Physical Vs Mental Fitness
There is but one way to live life to its fullest- being fit. Understanding the benefits of all-round fitness and knowing how active you should make it easier to improve the overall quality of your life. To help you live better, here’s how you can benefit from mental and physical exercise regardless of your age, sex or physical ability.
When talking about fitness, both mental and physical fitness come into play. More often than not, physical fitness gets plenty of attention, and for a good reason. A healthy body can counter conditions such as heart disease and diabetes, and help you maintain confidence as you age.
However, mental fitness is just as important as physical fitness, and should not be neglected in your self-betterment plans.

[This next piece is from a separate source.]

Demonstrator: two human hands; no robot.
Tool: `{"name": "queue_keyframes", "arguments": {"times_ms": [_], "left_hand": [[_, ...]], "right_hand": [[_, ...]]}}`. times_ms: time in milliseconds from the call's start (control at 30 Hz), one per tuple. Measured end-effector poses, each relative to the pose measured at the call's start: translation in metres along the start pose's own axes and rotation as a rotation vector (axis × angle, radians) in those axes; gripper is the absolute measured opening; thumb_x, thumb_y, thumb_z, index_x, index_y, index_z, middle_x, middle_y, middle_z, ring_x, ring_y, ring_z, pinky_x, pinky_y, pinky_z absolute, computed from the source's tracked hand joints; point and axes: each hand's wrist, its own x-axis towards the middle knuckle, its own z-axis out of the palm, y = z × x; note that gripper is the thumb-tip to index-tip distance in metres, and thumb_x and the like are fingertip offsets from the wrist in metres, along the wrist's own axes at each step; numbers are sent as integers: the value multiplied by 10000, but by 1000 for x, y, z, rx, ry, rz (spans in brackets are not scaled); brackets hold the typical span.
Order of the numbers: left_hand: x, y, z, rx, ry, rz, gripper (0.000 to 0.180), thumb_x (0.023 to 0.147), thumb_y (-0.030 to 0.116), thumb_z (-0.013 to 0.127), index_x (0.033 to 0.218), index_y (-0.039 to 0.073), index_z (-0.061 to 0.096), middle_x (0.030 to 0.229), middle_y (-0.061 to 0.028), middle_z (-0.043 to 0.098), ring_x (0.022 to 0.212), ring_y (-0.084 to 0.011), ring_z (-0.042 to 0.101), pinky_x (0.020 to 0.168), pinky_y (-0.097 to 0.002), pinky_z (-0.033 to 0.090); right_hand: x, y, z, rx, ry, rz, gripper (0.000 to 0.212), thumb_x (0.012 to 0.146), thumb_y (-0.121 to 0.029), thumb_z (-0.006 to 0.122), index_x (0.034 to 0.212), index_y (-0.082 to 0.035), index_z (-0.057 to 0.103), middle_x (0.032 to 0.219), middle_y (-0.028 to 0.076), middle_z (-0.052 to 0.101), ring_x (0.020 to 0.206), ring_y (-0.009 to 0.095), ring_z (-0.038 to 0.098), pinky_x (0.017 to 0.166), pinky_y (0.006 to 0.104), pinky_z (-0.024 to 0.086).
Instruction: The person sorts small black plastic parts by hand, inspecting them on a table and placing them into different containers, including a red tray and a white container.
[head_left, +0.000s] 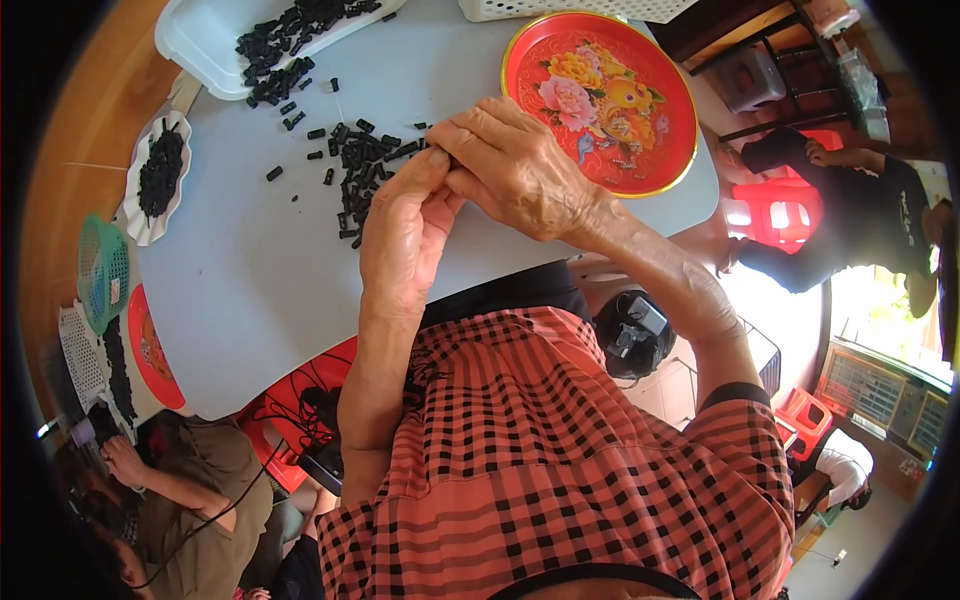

Mental fitness means having a brain and emotional health in tip-top shape. It may not necessarily mean training to ace an IQ test, but a series of exercise that helps slow down, decompress and boost a flagging memory.
Aerobics (cardio)
Aerobics involves maintaining an increased heart rate for an extended period of time. Types of cardio exercises include running, swimming, biking, rowing, dancing, and jumping rope.
Strength
Also called Resistance Training. It’s a physical activity with the purpose of increasing muscle strength and mass. Examples include weightlifting, dumbbell and bodyweight exercises.
Balance
This is where you activate your abdominal muscles for stability and control of your body. Balance exercises can include yoga, tai chi and stability ball exercises.
Flexibility
Bragging about how much you can bench is no fun if you have trouble tying your shoes. Flexibility saves you from tight hips, hamstrings, hip flexors and makes you as strong as you can be.
Why you need to be fit and importance of physical fitness
Weight control leads you towards fitness
Along with diet, exercise plays an essential role in managing your weight and preventing obesity. To maintain your weight, the calories you are taking must equal the energy you burn. To lose weight, you must utilize more calories than you eat and drink.
Manage your sugar and insulin levels
Exercise can reduce your blood sugar level and help your insulin work effectively. This can lower your risk for metabolic syndrome and type 2 diabetes. And if you already have one of those diseases, exercise can help you to maintain it.
Feel Happier through fitness
Exercise has been shown to improve your mood and reduce feelings of depression, anxiety, and stress. It produces variations in the parts of the brain that control stress and anxiety. It can also boost brain sensitivity for the hormones serotonin and norepinephrine, which relieve feelings of depression.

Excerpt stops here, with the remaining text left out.